ACTIVITY:
Set down the records that follow exactly and completely.

--- DATA ---

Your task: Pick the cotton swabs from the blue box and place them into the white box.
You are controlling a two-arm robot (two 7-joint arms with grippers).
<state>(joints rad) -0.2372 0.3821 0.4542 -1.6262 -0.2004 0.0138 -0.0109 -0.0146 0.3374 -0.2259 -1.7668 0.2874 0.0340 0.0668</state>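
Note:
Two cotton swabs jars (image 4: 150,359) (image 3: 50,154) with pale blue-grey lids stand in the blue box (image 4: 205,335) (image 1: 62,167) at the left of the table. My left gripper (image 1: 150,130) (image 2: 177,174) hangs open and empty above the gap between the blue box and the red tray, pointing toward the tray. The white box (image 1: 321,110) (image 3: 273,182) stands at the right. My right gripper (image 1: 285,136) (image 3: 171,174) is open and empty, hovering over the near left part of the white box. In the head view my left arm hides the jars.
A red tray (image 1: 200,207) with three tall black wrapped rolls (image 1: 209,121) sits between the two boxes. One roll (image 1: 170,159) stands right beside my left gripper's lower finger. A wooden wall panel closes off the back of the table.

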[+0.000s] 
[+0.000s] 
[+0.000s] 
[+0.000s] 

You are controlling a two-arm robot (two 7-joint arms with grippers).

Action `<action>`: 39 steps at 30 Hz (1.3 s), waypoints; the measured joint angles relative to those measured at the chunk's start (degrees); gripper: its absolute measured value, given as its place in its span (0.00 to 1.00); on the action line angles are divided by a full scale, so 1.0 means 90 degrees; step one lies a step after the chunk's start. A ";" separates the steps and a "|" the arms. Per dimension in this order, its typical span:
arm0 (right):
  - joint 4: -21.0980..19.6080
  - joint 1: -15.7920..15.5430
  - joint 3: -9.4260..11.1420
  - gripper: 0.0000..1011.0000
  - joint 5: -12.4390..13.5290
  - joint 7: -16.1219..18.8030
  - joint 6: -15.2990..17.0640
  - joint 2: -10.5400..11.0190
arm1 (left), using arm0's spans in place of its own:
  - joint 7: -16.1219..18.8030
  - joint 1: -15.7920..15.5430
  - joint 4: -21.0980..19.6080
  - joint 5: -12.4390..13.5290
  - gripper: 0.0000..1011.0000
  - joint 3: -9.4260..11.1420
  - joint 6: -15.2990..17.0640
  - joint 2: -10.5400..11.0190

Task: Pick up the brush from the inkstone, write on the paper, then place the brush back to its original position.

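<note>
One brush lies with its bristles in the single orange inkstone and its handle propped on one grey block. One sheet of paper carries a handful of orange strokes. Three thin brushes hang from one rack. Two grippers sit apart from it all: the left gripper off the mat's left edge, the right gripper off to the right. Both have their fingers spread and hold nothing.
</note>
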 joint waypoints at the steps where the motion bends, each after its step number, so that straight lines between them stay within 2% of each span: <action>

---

TASK RESPONSE:
Your task: Pick the cotton swabs from the blue box and place them into the white box.
You are controlling a two-arm robot (two 7-joint arms with grippers).
<state>(joints rad) -0.2372 0.3821 0.4542 -1.6262 -0.2004 0.0138 -0.0109 -0.0146 0.3374 -0.2259 -1.7668 0.2874 0.0340 0.0668</state>
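Note:
Two cotton swabs jars (image 4: 150,359) (image 3: 50,154) with pale blue-grey lids stand in the blue box (image 4: 205,335) (image 1: 62,167) at the left of the table. My left gripper (image 1: 150,130) (image 2: 177,174) hangs open and empty above the gap between the blue box and the red tray, pointing toward the tray. The white box (image 1: 321,110) (image 3: 273,182) stands at the right. My right gripper (image 1: 285,136) (image 3: 171,174) is open and empty, hovering over the near left part of the white box. In the head view my left arm hides the jars.
A red tray (image 1: 200,207) with three tall black wrapped rolls (image 1: 209,121) sits between the two boxes. One roll (image 1: 170,159) stands right beside my left gripper's lower finger. A wooden wall panel closes off the back of the table.
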
[+0.000s] 
[+0.000s] 
[+0.000s] 
[+0.000s] 

You are controlling a two-arm robot (two 7-joint arms with grippers).

Action `<action>`: 39 steps at 30 Hz (1.3 s), waypoints; the measured joint angles relative to those measured at the chunk's start (degrees); gripper: its absolute measured value, given as its place in its span (0.00 to 1.00); on the action line angles are divided by a full scale, so 1.0 means 90 degrees; step one lies a step after the chunk's start. A ";" separates the steps and a "|" the arms. Per dimension in this order, its typical span:
arm0 (right):
  - joint 4: -21.0980..19.6080
  - joint 1: -15.7920..15.5430
  - joint 3: -9.4260..11.1420
  - gripper: 0.0000..1011.0000
  - joint 5: -12.4390..13.5290
  - joint 7: -16.1219..18.8030
  - joint 6: -15.2990..17.0640
  - joint 2: -10.5400..11.0190
arm1 (left), using arm0's spans in place of its own:
  - joint 7: -16.1219..18.8030
  - joint 1: -15.7920..15.5430
  - joint 4: -21.0980..19.6080
  - joint 5: -12.4390..13.5290
  - gripper: 0.0000..1011.0000
  - joint 3: -9.4260..11.1420
  - joint 6: -15.2990..17.0640
  - joint 2: -10.5400..11.0190

Task: Pick up the brush from the inkstone, write on the paper, then place the brush back to its original position.

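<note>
One brush lies with its bristles in the single orange inkstone and its handle propped on one grey block. One sheet of paper carries a handful of orange strokes. Three thin brushes hang from one rack. Two grippers sit apart from it all: the left gripper off the mat's left edge, the right gripper off to the right. Both have their fingers spread and hold nothing.
</note>
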 joint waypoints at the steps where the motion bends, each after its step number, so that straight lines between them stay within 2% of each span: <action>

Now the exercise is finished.